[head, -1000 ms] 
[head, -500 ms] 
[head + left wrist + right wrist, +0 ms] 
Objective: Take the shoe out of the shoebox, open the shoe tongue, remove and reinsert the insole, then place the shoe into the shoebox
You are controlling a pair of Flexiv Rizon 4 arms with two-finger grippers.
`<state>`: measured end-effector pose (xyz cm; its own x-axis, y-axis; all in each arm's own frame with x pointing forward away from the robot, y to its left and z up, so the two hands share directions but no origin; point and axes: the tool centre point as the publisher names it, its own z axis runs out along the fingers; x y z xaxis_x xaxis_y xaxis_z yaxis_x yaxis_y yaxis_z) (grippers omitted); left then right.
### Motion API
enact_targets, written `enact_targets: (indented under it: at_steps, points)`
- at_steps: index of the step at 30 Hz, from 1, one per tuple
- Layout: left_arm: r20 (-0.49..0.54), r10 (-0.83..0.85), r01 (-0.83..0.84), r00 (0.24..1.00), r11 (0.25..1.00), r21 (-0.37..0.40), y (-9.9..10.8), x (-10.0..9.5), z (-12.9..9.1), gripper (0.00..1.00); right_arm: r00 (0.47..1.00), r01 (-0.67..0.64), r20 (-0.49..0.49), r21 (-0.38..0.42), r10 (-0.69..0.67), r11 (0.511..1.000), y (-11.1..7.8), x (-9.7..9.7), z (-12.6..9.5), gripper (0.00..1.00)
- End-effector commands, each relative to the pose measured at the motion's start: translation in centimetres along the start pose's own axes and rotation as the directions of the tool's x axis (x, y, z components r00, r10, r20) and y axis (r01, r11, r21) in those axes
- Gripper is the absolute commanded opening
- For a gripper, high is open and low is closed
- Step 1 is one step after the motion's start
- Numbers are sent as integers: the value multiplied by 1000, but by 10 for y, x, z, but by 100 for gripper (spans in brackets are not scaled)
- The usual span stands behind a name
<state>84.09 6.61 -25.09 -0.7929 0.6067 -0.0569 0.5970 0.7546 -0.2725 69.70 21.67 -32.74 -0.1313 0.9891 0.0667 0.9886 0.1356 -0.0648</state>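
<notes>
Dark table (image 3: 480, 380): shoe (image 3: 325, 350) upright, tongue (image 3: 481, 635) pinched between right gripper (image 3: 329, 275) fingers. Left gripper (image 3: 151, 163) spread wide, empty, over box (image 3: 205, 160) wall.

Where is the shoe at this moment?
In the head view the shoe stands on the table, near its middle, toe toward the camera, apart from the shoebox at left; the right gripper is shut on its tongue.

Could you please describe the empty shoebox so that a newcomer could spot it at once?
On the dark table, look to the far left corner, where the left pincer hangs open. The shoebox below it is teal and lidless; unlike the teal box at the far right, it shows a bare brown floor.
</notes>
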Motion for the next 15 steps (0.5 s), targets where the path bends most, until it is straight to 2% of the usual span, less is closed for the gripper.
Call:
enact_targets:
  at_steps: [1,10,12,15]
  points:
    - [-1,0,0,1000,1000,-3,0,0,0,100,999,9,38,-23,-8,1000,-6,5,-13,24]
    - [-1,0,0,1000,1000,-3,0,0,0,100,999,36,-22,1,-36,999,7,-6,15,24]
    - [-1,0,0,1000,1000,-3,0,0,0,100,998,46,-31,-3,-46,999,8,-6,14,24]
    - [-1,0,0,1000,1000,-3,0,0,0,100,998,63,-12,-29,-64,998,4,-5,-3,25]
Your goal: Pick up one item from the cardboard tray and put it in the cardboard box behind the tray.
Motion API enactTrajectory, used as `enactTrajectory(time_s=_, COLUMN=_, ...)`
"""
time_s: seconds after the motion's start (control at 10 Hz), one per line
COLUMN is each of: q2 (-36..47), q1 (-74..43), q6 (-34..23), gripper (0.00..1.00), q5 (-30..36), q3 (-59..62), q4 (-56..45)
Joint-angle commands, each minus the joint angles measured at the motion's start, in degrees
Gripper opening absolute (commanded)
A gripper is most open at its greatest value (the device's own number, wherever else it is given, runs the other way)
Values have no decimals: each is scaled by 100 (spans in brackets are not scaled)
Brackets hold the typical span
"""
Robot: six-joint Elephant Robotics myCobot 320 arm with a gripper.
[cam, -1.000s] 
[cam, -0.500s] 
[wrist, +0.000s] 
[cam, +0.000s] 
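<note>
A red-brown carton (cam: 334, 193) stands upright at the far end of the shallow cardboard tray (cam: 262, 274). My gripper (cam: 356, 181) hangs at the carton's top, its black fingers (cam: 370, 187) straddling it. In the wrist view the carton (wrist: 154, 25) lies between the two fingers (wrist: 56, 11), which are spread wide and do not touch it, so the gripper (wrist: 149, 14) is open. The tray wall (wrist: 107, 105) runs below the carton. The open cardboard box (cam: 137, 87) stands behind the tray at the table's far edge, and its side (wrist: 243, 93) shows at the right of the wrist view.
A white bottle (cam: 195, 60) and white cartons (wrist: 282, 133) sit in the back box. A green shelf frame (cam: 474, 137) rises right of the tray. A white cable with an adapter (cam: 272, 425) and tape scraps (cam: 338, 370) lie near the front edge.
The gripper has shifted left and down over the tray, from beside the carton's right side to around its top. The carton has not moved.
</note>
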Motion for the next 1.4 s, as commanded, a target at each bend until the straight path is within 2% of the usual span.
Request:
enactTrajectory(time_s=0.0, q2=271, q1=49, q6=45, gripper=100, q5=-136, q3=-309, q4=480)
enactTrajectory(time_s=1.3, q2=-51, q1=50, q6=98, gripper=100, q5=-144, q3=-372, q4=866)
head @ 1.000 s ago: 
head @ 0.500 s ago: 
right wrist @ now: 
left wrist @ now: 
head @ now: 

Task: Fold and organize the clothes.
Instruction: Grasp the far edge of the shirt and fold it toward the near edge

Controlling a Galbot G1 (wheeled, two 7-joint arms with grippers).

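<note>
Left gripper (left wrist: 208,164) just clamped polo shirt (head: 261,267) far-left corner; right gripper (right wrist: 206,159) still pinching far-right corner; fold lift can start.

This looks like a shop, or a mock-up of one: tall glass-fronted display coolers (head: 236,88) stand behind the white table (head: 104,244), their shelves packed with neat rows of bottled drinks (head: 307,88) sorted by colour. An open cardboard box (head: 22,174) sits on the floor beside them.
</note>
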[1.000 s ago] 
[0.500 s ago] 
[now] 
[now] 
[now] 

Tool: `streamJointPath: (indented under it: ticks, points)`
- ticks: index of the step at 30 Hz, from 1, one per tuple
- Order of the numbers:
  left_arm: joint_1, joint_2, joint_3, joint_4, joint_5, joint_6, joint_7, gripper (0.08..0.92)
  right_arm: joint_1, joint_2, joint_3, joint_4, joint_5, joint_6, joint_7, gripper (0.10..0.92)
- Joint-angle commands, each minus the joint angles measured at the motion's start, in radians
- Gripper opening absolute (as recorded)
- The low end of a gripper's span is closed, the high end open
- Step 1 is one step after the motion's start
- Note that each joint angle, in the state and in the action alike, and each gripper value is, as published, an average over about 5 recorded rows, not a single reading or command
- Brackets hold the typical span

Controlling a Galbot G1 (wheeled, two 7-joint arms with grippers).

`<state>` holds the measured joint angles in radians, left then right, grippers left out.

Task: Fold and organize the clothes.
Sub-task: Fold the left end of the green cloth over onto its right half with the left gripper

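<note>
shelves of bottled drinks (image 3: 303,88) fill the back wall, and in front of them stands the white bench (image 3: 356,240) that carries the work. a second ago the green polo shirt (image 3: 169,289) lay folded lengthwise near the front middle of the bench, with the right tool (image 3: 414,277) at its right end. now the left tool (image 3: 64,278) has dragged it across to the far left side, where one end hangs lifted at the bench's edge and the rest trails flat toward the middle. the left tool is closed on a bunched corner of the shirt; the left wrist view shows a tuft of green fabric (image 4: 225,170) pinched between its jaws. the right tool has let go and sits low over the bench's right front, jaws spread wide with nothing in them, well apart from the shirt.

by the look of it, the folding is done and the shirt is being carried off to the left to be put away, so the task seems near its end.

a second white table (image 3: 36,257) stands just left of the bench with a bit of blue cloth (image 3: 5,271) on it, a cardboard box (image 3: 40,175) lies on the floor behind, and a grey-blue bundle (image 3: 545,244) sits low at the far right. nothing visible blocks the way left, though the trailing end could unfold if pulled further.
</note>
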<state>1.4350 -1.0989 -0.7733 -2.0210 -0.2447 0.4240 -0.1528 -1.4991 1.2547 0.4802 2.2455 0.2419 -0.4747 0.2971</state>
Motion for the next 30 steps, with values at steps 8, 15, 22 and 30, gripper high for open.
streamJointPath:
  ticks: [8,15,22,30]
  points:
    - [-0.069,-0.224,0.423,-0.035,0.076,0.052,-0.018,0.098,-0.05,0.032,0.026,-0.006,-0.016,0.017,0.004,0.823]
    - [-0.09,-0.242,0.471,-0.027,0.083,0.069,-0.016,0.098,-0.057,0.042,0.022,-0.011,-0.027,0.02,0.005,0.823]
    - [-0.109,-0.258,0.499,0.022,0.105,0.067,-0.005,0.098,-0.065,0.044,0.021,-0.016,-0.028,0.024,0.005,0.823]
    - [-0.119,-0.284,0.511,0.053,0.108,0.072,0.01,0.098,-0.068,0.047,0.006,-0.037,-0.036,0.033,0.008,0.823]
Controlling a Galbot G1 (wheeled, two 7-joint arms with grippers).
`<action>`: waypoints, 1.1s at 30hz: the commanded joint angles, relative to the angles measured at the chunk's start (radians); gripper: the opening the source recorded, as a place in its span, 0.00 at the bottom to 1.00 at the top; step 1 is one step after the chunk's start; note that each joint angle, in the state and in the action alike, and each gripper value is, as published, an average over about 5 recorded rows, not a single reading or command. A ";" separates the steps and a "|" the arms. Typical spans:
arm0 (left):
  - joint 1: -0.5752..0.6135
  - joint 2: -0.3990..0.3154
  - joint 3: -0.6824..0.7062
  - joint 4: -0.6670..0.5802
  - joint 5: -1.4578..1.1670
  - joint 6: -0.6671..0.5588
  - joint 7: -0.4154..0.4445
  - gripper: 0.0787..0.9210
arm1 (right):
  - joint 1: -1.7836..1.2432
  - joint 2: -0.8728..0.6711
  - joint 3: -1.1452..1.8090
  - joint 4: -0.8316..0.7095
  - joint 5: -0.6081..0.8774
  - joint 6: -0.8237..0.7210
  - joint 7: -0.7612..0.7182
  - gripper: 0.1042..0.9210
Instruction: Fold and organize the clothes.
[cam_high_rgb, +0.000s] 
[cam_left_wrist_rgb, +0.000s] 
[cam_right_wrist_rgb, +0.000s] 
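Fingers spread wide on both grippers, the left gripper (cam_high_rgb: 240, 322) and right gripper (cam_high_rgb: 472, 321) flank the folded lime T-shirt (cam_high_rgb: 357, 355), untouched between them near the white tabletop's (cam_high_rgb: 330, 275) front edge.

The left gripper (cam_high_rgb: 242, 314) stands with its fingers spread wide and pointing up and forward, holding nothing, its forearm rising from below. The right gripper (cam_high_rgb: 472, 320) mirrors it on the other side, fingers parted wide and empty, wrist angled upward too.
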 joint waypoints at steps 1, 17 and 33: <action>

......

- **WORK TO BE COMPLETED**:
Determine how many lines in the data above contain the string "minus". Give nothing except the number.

- **RESULT FOR THIS EXERCISE**:
2